Stored data
◇ ◇ ◇ ◇

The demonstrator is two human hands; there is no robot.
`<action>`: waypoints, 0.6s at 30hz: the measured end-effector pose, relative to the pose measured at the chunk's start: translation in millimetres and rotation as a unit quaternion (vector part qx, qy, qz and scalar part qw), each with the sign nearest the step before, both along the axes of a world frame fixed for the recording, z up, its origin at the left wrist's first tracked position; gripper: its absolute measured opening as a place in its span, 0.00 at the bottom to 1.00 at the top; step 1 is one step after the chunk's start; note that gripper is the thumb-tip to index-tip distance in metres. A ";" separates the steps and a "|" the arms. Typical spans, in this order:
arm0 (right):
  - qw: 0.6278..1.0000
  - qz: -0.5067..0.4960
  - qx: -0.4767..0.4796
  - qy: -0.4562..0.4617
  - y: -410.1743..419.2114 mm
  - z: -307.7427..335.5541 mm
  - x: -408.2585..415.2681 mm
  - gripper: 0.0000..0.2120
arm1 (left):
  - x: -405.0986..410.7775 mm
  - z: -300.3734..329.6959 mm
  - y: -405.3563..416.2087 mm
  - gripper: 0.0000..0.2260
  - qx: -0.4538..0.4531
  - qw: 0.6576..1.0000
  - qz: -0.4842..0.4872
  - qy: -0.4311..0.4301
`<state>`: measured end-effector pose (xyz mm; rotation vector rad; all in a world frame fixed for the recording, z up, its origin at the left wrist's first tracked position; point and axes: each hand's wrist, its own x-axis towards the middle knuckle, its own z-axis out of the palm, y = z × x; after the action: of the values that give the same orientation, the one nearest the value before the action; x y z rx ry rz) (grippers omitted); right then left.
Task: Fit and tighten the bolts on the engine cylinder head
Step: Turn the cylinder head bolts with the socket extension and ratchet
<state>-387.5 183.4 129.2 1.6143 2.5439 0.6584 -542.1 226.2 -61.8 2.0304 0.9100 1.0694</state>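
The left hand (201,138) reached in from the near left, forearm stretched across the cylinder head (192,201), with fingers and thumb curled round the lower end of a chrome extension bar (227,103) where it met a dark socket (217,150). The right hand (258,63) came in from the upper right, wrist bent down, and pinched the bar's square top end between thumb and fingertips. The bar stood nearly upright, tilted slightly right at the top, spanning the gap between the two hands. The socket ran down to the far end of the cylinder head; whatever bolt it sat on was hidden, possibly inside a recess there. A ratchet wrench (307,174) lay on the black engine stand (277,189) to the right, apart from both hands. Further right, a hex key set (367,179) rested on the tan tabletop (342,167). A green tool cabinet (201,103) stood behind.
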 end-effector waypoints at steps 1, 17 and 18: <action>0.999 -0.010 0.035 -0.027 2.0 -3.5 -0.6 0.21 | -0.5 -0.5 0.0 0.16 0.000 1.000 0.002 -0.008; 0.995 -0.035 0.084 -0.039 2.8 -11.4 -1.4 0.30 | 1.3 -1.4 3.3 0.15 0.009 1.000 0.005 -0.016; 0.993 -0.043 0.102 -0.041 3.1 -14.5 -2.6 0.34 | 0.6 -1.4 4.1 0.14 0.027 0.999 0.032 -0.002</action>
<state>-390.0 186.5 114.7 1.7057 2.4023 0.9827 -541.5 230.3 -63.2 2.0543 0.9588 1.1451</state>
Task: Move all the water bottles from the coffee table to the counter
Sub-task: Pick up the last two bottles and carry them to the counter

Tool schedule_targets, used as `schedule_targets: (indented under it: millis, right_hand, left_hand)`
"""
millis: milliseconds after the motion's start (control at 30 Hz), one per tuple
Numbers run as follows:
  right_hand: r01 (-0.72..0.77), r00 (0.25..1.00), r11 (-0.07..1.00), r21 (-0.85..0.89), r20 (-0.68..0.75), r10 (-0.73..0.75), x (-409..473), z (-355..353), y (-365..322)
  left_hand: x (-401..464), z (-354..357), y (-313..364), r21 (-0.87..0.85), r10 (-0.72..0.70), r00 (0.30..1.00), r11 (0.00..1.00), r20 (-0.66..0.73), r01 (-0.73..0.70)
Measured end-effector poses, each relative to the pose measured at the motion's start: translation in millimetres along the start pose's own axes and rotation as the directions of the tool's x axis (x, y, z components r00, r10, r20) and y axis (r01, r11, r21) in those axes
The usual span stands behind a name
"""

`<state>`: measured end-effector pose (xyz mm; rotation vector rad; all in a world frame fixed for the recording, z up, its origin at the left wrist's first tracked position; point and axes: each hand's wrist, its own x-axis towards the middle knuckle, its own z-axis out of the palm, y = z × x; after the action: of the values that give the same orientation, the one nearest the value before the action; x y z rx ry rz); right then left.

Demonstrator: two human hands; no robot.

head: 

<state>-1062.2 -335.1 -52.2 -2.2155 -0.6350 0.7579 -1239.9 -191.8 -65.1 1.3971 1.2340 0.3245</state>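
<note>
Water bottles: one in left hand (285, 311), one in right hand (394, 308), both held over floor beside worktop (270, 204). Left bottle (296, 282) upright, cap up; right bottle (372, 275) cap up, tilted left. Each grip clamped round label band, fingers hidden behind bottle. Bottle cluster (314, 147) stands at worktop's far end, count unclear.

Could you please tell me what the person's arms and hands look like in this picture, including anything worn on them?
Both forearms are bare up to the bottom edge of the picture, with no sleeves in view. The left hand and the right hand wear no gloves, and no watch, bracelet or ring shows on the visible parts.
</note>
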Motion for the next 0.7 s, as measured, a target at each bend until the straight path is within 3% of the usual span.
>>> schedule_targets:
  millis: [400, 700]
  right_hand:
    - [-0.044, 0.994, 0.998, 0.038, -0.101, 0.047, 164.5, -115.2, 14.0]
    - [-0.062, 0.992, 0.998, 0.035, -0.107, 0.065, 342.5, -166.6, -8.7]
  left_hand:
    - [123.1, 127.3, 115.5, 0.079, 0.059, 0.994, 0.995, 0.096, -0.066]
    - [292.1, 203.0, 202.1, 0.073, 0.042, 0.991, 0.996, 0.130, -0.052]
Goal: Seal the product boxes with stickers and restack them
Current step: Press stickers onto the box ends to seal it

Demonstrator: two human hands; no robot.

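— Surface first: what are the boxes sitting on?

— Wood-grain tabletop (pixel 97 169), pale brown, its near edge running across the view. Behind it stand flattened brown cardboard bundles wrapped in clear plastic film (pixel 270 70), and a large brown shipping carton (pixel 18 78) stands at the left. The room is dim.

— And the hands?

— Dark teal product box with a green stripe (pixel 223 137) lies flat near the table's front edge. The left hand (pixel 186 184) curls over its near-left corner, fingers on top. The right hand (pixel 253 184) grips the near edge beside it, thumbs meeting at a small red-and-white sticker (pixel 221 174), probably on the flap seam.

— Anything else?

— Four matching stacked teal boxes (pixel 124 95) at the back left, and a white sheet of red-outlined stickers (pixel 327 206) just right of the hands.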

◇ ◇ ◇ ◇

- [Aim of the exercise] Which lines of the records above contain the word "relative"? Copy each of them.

- [Answer below]
`<action>`: waypoints, 0.6s at 30hz: the measured end-effector pose, relative to the pose measured at the chunk's start: translation in millimetres and rotation as a unit quaternion (vector part qx, qy, qz and scalar part qw), each with the sign nearest the step before, both along the axes of a world frame fixed for the recording, z up, its origin at the left wrist's first tracked position; gripper: its absolute measured opening as a place in its span, 0.00 at the bottom to 1.00 at the top; step 1 is one step after the chunk's start; note that gripper is the thumb-tip to index-tip distance in metres. A ";" separates the steps and a "|" the arms. Typical spans, in this order:
Measured end-effector poses, each relative to the pose measured at the motion's start: translation in millimetres along the start pose's own axes and rotation as the directions of the tool's x axis (x, y, z components r00, r10, r20) and y axis (r01, r11, r21) in those axes

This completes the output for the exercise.